> **Your instructions**
Whenever the word "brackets" turns up in a line below, that line should be copied.

> **Data excerpt**
>>>

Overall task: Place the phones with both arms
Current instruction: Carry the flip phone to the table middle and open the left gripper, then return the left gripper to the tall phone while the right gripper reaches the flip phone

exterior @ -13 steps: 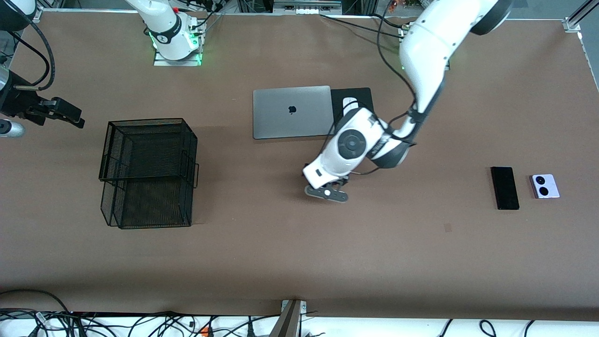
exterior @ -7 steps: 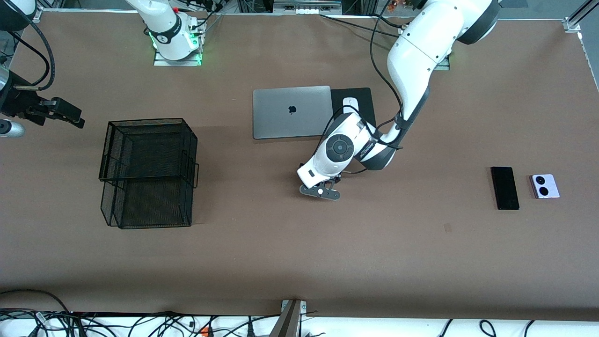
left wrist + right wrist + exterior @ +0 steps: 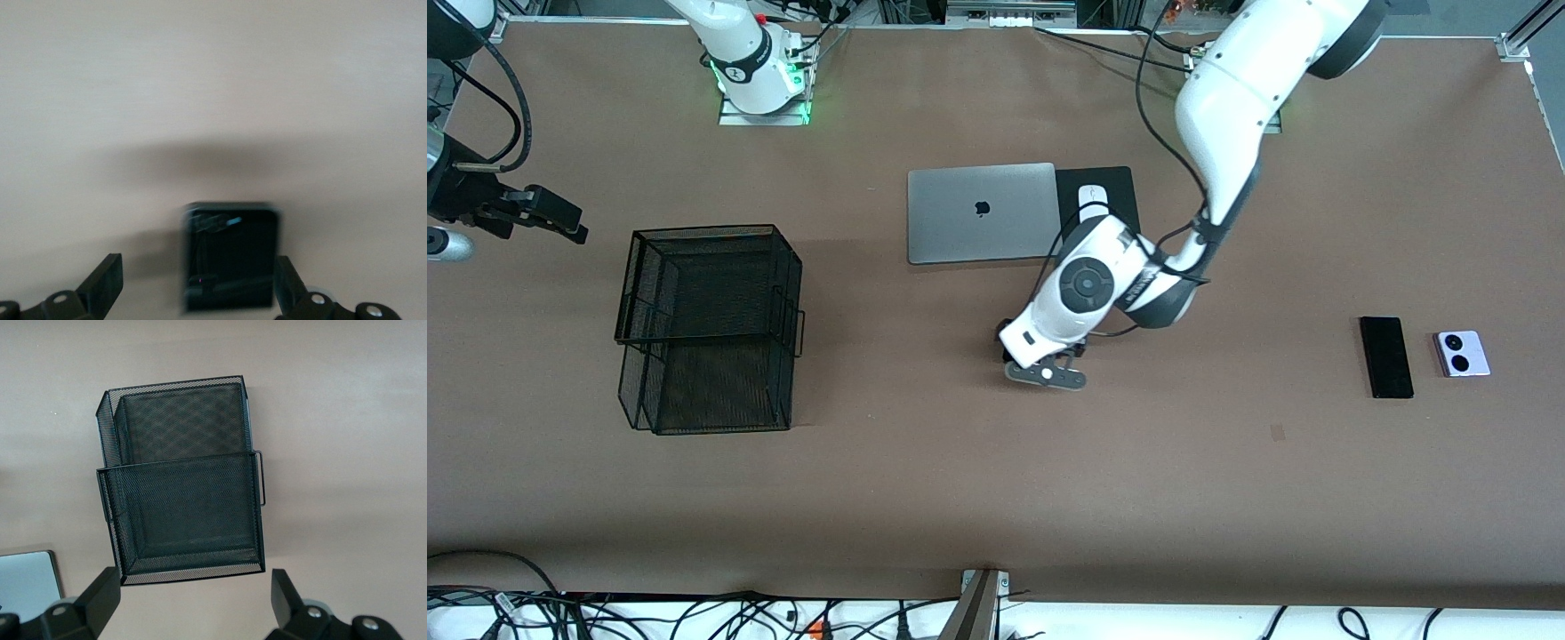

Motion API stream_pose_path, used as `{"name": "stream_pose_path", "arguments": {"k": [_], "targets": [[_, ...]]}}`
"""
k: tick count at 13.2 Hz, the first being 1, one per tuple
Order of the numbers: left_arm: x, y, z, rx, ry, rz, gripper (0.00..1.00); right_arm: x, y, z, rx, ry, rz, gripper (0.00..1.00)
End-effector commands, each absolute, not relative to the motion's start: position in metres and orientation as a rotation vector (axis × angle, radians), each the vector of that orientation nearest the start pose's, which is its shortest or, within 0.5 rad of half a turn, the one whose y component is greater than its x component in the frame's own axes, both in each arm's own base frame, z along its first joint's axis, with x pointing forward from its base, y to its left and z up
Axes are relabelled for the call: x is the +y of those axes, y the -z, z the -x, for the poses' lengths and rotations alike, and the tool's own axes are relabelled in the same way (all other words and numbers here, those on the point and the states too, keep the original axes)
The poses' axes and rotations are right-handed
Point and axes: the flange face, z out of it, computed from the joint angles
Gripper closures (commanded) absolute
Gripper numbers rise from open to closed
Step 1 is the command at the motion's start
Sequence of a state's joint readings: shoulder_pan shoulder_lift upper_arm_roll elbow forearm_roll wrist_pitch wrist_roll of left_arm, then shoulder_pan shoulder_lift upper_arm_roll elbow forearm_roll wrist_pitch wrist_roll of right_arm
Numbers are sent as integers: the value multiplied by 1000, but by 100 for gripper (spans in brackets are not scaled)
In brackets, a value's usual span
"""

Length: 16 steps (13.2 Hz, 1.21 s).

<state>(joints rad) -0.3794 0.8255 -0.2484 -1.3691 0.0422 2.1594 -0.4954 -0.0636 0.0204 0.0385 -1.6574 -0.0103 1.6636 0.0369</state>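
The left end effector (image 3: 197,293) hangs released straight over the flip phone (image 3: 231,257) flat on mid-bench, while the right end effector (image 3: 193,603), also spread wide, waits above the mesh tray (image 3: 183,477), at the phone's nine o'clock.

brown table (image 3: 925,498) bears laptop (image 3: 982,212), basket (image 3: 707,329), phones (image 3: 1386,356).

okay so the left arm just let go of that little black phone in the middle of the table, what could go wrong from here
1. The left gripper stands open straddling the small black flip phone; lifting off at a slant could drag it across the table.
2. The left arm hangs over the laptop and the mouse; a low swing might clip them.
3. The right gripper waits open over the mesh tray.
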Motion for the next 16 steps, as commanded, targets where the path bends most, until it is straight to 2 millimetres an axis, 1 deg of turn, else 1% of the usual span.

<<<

> **Exercise response**
Numbers are sent as integers: the value multiplied by 1000, but by 100 for gripper (spans in brackets are not scaled)
In brackets, a value's usual span

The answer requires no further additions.